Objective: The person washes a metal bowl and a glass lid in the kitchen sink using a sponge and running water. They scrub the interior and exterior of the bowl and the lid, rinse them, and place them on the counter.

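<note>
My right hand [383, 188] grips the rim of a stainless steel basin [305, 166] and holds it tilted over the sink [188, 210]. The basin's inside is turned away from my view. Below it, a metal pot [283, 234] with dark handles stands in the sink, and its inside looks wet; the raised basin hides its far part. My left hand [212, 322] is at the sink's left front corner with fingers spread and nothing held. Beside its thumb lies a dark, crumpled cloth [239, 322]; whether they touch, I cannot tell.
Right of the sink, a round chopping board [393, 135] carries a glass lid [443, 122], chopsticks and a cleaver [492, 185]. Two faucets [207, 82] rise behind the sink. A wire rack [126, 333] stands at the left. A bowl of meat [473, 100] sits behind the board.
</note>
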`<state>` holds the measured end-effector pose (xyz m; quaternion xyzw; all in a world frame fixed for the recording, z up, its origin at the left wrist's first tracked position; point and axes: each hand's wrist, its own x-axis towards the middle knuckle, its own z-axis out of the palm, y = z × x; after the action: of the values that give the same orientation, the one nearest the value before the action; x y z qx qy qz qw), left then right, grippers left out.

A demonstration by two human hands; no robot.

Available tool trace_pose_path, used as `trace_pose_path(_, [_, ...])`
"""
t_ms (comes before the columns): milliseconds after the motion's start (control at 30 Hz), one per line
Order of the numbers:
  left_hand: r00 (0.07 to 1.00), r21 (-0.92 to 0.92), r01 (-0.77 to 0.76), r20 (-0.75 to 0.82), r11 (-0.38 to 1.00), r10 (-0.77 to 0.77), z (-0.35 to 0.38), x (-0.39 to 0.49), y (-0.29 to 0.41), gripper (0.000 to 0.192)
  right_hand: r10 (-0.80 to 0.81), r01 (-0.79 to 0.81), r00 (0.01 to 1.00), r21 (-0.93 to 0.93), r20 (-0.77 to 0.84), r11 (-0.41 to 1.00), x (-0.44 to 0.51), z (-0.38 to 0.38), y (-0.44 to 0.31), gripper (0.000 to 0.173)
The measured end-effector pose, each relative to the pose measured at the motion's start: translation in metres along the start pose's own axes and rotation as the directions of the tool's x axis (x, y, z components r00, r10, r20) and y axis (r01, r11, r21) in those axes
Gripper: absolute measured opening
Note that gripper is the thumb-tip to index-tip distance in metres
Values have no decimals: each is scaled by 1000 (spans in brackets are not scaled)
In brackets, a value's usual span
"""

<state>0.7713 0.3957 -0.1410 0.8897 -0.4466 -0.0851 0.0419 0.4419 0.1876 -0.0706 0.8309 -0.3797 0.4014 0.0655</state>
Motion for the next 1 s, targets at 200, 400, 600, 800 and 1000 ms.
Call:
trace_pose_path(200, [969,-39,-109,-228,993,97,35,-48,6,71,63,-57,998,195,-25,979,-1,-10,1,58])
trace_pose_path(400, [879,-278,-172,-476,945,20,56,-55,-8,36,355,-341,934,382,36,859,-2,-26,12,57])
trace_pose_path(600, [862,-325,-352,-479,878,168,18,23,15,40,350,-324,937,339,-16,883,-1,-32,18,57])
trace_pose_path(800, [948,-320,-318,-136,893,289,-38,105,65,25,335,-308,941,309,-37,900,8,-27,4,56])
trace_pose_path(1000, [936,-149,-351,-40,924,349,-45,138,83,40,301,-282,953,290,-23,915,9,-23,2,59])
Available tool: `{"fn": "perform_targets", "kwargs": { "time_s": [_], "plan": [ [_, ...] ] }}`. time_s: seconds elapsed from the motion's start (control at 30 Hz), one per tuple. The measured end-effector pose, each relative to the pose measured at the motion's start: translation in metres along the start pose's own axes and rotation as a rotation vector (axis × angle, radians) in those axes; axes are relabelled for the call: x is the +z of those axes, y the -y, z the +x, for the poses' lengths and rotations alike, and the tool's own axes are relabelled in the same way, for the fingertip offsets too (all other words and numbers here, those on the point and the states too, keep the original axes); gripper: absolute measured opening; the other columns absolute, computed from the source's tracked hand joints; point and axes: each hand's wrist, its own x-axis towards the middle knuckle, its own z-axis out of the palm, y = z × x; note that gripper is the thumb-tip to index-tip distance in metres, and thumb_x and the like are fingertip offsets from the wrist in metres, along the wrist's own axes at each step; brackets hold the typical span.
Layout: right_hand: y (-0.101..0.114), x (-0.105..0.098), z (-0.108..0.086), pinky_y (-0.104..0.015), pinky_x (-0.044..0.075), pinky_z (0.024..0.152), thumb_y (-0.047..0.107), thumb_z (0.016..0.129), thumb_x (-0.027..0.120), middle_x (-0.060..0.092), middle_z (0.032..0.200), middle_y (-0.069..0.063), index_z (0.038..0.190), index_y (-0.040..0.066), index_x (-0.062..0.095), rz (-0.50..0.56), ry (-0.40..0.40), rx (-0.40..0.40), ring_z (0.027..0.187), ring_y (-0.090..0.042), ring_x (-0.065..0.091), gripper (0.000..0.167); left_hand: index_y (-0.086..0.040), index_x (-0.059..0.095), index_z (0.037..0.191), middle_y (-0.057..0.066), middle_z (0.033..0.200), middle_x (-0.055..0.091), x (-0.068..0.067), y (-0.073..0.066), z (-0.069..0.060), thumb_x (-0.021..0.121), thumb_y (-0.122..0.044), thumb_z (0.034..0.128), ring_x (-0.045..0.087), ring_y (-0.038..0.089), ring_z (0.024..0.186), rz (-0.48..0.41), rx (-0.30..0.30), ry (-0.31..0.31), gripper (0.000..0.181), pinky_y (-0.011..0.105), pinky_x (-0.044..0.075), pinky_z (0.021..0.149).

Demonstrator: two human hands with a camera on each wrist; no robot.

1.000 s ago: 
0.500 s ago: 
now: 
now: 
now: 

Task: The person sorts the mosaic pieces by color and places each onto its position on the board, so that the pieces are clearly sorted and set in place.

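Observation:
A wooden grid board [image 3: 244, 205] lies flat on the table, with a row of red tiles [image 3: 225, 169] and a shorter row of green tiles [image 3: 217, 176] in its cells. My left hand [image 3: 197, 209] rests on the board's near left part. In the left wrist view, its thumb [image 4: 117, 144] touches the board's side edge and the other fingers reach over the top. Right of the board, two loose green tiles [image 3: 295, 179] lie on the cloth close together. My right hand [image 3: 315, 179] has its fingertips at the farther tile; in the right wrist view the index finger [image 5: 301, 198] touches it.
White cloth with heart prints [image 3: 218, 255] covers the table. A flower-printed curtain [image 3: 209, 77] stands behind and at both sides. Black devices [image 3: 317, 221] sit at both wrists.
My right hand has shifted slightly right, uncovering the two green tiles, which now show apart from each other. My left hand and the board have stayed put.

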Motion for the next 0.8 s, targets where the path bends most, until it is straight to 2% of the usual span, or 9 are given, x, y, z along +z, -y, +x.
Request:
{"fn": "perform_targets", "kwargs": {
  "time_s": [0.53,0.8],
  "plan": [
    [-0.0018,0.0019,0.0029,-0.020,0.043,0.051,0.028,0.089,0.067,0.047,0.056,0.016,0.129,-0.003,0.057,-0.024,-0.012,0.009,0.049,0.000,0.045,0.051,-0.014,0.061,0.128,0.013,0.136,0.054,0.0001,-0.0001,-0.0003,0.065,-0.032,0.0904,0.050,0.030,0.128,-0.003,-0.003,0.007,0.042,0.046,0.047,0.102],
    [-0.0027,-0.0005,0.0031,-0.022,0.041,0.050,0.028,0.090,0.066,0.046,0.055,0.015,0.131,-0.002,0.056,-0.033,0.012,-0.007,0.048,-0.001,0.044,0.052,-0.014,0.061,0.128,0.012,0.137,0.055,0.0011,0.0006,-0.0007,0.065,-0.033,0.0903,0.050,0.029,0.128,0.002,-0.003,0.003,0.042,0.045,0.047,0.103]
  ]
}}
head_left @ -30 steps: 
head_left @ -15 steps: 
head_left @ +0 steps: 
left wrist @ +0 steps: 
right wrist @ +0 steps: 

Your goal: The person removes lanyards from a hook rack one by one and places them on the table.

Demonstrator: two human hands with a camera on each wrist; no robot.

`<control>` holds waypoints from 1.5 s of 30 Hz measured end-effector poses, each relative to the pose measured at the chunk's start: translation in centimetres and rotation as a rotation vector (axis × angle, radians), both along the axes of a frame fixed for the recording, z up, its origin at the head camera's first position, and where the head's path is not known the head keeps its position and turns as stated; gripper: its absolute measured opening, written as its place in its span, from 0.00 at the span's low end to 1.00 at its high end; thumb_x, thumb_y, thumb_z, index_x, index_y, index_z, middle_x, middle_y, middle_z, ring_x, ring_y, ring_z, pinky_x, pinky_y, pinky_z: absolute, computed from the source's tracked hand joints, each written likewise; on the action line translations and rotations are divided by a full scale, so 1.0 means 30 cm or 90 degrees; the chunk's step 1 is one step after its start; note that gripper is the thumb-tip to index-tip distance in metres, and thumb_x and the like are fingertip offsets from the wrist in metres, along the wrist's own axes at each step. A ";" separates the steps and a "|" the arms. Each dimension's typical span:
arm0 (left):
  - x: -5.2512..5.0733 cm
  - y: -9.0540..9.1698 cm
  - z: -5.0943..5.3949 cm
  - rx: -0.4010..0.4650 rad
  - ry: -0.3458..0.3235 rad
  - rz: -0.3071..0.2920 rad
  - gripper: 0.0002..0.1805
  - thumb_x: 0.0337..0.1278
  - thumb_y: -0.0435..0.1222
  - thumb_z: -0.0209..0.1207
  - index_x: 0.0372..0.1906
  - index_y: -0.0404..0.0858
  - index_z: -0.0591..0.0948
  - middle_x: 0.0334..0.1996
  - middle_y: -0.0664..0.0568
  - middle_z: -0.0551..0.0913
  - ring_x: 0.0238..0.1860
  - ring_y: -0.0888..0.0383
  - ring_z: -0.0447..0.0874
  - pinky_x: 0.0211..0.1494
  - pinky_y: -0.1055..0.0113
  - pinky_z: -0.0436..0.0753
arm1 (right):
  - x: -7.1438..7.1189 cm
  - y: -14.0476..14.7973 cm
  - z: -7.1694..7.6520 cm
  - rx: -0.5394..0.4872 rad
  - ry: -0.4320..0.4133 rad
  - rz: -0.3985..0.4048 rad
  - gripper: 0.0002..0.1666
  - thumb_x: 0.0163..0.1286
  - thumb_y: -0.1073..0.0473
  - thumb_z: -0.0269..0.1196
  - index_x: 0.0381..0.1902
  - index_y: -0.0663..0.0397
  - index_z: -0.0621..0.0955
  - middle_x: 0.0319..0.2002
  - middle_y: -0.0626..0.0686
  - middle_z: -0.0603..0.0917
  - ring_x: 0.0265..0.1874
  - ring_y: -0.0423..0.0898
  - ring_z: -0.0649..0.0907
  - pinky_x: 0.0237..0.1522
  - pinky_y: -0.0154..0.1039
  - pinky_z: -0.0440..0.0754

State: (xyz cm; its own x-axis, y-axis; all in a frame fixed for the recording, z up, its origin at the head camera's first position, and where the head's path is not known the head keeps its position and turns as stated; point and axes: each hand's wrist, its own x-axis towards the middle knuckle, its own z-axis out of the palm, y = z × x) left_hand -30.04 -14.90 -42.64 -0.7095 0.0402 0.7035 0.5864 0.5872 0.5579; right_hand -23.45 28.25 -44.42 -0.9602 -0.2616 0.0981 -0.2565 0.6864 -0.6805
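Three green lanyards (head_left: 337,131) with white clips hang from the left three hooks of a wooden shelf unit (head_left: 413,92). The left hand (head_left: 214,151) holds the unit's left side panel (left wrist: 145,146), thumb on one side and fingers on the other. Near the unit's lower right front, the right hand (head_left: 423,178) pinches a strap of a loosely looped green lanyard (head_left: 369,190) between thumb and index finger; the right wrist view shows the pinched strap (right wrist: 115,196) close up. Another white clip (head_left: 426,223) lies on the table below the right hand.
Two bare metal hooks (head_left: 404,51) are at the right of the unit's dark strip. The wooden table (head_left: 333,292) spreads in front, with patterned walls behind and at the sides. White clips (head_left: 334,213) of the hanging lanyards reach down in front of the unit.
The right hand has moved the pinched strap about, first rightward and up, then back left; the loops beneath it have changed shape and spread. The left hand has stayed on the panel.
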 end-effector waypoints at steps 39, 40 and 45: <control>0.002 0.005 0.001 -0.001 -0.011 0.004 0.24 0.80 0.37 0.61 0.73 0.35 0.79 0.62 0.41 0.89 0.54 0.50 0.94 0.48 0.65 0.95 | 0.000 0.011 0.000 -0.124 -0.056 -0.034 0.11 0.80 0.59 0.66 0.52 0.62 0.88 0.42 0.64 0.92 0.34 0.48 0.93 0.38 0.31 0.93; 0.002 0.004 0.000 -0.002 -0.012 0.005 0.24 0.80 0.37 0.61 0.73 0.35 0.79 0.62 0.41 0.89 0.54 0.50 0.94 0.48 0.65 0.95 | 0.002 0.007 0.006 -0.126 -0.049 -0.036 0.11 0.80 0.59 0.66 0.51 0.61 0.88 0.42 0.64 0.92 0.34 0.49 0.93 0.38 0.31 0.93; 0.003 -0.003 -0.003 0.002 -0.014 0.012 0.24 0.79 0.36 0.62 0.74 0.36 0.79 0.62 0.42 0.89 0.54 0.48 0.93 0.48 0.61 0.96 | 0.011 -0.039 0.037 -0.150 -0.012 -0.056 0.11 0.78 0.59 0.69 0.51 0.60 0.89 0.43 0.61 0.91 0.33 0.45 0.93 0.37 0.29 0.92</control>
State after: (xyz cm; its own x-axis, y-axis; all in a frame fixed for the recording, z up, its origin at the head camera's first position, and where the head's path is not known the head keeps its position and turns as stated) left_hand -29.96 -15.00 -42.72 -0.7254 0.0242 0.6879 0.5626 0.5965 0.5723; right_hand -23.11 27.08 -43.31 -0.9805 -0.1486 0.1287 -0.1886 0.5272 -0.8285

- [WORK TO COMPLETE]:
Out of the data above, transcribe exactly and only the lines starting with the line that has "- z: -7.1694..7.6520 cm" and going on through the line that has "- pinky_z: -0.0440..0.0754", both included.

- [OUTPUT]:
  - z: -7.1694..7.6520 cm
  - rx: -0.5394..0.4872 rad
  - ry: -0.4320..0.4133 rad
  - rz: -0.3985..0.4048 rad
  - gripper: 0.0002..0.1666
  - thumb_x: 0.0163..0.1286
  - thumb_y: -0.1073..0.0473
  - thumb_z: -0.0269..0.1196
  - index_x: 0.0381..0.1902
  - index_y: -0.0663..0.0397
  - index_z: -0.0621..0.0955
  - middle_x: 0.0319..0.2002
  - middle_y: -0.0626..0.0686
  - middle_z: -0.0603..0.0917
  - ring_x: 0.0265..0.1874
  - ring_y: -0.0423..0.0898
  - ring_z: -0.0649..0.0907
  - pinky_x: 0.0237..0.1522
  - pinky_y: -0.0154..0.1039
  - pinky_z: -0.0440..0.0754

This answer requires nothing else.